The structural logic of *Ouroboros* — and there is logic here, however disguised by apparent chaos — is self-referential in ways that reward close listening. Motifs appear, are immediately dismantled, their components redistributed across the track like parts from a machine that has been deliberately sabotaged. Nothing resolves into the expected destination. Just as the ear settles on a rhythmic foothold, the ground shifts. This is compositionally deliberate, architecturally sound, and genuinely, repeatedly surprising — a combination rarer than it ought to be in electronic music, where the surprise is too often the first and only trick.


The visual collaboration with Venezuelan digital artist Carlos Eduardo Rodríguez (@im____cer) — reportedly deploying abstract graffiti aesthetics, physical textures, and looping geometries to create a kind of glitch-futurist visual language — is not incidental decoration. It is a second text running parallel to the first, and the two illuminate each other. The South American digital futurism that CER brings to the table is doing something culturally interesting against the implied geography of *Ouroboros*: these are London underground sounds getting their geometry warped by Caracas. The result is something that belongs, geographically and aesthetically, to neither city entirely — a music of the threshold.

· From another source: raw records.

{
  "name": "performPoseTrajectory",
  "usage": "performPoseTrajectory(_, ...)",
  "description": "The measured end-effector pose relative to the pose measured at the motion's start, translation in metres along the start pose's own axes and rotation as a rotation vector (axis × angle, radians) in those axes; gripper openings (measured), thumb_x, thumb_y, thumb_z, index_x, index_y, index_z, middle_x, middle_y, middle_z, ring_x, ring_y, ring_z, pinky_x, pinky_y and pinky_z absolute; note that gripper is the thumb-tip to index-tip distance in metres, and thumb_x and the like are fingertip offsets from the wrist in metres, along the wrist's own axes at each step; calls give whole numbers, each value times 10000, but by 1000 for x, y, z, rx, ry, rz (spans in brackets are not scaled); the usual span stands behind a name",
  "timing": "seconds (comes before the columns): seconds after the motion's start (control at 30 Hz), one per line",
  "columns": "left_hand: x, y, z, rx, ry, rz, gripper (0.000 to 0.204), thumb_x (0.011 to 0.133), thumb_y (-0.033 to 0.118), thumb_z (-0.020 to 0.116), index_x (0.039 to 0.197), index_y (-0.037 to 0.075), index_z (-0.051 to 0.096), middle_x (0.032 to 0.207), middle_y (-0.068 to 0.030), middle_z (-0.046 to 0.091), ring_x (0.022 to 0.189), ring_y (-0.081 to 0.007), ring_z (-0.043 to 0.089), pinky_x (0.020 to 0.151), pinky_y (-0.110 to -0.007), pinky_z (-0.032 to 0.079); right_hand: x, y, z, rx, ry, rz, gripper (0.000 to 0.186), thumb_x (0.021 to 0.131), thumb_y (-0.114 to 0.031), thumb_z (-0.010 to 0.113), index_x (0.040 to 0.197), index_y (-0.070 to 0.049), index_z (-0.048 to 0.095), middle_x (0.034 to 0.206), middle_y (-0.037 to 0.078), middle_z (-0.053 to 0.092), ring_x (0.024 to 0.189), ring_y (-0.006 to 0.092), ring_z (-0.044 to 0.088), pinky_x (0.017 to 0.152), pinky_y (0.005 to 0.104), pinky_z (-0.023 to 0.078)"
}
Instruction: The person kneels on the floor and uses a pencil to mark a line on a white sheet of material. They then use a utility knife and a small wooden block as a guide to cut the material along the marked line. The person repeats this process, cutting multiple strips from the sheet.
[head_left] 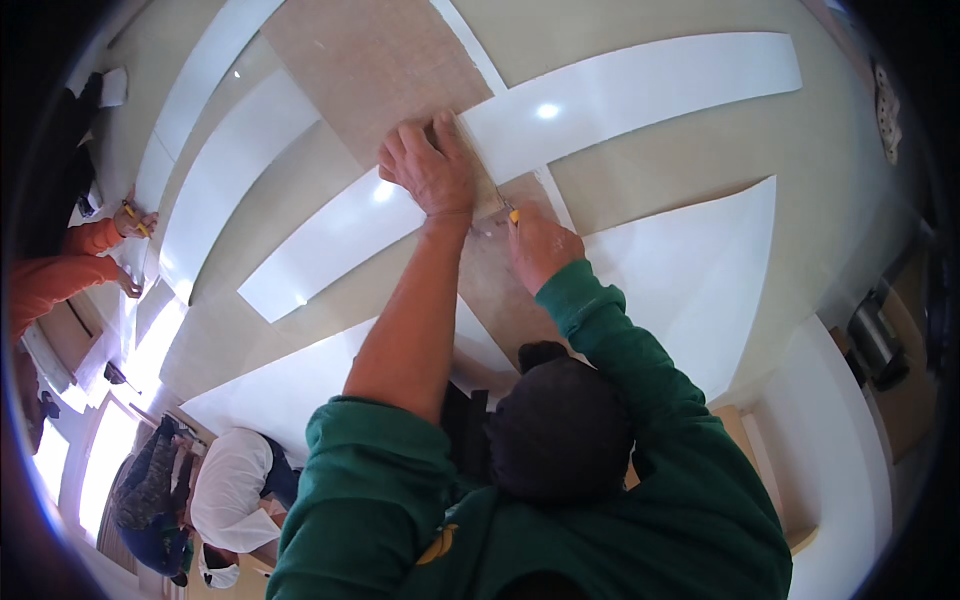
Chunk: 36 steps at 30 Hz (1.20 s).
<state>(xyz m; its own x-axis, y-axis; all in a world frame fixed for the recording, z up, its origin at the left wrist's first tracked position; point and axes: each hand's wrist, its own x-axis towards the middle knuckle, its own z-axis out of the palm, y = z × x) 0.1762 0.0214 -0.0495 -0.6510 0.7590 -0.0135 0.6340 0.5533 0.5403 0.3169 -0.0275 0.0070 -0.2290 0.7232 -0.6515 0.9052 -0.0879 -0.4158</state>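
A long white strip of sheet [640, 95] lies slanting across a brown board [375, 60]. My left hand [430, 170] presses down on it with bent fingers, holding a narrow wooden strip [478, 155] that lies crosswise over the sheet. The palm hides part of this wooden piece. Close by on the right, my right hand [545, 245] is closed around a yellow utility knife [514, 215]. Its tip meets the near end of the wooden strip, at the lower edge of the white sheet.
A large white sheet [700, 270] spreads to the right, with another curved white sheet [235, 170] at the left. At the far left, a co-worker in orange sleeves [85, 262] holds a yellow tool. Below left, a person in white [232, 490] bends over.
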Motion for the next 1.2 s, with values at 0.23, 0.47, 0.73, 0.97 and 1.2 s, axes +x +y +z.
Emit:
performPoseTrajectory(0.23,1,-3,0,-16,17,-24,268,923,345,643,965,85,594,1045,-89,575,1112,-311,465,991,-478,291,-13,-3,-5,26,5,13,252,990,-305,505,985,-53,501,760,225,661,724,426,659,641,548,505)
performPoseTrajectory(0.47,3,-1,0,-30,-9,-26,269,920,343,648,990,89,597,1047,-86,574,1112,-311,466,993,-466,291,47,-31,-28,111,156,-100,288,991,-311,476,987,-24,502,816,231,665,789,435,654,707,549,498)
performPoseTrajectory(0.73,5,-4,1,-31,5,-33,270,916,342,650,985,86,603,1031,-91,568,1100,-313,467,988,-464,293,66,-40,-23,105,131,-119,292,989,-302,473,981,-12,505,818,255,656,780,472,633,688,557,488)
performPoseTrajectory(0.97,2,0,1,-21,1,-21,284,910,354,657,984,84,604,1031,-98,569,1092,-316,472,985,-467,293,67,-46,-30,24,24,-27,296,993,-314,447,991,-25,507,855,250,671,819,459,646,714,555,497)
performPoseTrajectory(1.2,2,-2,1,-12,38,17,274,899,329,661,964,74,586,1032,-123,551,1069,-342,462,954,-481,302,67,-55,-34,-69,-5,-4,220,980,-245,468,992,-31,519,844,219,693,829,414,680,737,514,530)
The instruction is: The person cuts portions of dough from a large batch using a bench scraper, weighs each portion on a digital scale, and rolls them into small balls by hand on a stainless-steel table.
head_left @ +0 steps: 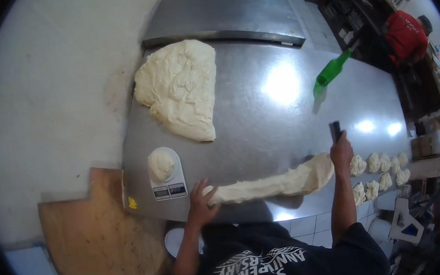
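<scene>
A long strip of pale dough (272, 186) lies across the near part of the steel table. At its left end my left hand (201, 207) has its fingers curled around the narrow tip. My right hand (342, 153) is closed on a black-handled tool (336, 130) beside the strip's wide right end; the tool's blade, if any, does not show. Left of the strip, a lump of dough (162, 165) rests on a white kitchen scale (178, 169). A large slab of dough (181, 91) spreads over the far left of the table.
Several small dough pieces (372, 190) sit in rows at the right edge. A green glass bottle (333, 71) appears at the far right of the steel table (252, 113). Another metal surface (218, 5) adjoins behind. A person in red (406, 34) is at the far right.
</scene>
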`<action>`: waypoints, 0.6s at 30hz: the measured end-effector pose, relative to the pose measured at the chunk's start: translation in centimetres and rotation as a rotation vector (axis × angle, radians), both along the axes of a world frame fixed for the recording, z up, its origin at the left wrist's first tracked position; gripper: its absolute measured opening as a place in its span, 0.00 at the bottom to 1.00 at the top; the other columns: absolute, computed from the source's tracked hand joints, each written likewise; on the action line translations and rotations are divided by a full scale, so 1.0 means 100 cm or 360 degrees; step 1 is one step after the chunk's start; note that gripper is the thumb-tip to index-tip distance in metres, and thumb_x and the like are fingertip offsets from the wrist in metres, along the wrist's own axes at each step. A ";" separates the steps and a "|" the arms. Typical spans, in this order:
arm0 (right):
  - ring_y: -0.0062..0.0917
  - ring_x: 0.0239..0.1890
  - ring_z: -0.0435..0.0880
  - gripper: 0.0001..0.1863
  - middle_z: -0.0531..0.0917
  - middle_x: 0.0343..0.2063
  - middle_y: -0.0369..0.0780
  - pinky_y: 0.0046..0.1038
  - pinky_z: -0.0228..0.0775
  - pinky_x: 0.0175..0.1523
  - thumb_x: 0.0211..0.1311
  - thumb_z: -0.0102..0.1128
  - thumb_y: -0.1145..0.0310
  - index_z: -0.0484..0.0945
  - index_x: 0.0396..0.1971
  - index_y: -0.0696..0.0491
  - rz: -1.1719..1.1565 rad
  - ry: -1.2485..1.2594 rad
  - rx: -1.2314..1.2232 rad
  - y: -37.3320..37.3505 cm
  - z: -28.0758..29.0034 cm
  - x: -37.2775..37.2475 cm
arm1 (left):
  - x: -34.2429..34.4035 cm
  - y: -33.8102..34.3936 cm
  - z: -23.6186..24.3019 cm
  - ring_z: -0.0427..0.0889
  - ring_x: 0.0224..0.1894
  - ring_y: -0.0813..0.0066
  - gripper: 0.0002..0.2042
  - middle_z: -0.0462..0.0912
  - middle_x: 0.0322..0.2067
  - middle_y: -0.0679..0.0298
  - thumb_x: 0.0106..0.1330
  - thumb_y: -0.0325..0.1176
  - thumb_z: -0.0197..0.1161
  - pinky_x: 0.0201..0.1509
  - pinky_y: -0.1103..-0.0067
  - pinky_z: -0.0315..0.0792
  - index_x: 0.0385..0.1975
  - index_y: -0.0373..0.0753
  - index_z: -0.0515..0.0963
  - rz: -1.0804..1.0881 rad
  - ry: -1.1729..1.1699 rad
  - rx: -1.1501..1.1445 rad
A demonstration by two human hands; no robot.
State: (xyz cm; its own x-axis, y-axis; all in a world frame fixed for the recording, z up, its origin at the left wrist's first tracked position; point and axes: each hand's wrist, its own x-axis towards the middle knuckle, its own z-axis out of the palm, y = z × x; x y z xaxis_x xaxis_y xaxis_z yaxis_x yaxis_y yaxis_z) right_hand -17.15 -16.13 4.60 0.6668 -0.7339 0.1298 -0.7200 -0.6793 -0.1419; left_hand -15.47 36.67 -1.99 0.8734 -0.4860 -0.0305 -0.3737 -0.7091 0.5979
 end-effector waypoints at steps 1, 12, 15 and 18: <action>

One could levy a charge of maximalism against Aux Volta, and the charge would not be entirely without foundation. *Ouroboros* does not do restraint. It does not do understatement, quiet dignity, or the kind of artfully observed minimalism that wins favour in certain critical quarters. But to fault it for this would be to fault a thunderstorm for being wet. The record is exactly as loud, as dense, and as relentless as it intends to be. Intentionality, in art, is not nothing. It is, frequently, everything.


What *Ouroboros* ultimately represents is an uncommonly assured declaration from a project still establishing itself. The debut single *Bad Sector* announced a sensibility. *Ouroboros* refines that announcement into something that feels, against all odds, like a manifesto. The upcoming album, bearing the magnificently unwieldy title *Complex Solutions for Simple Problems We Do Not Understand*, will need to sustain this level of conceptual coherence and sonic invention across a full body of work — a harder task than any single can demonstrate. But on the evidence of this: they are, at minimum, pointing in a direction worth following, even if you have to sprint to keep up.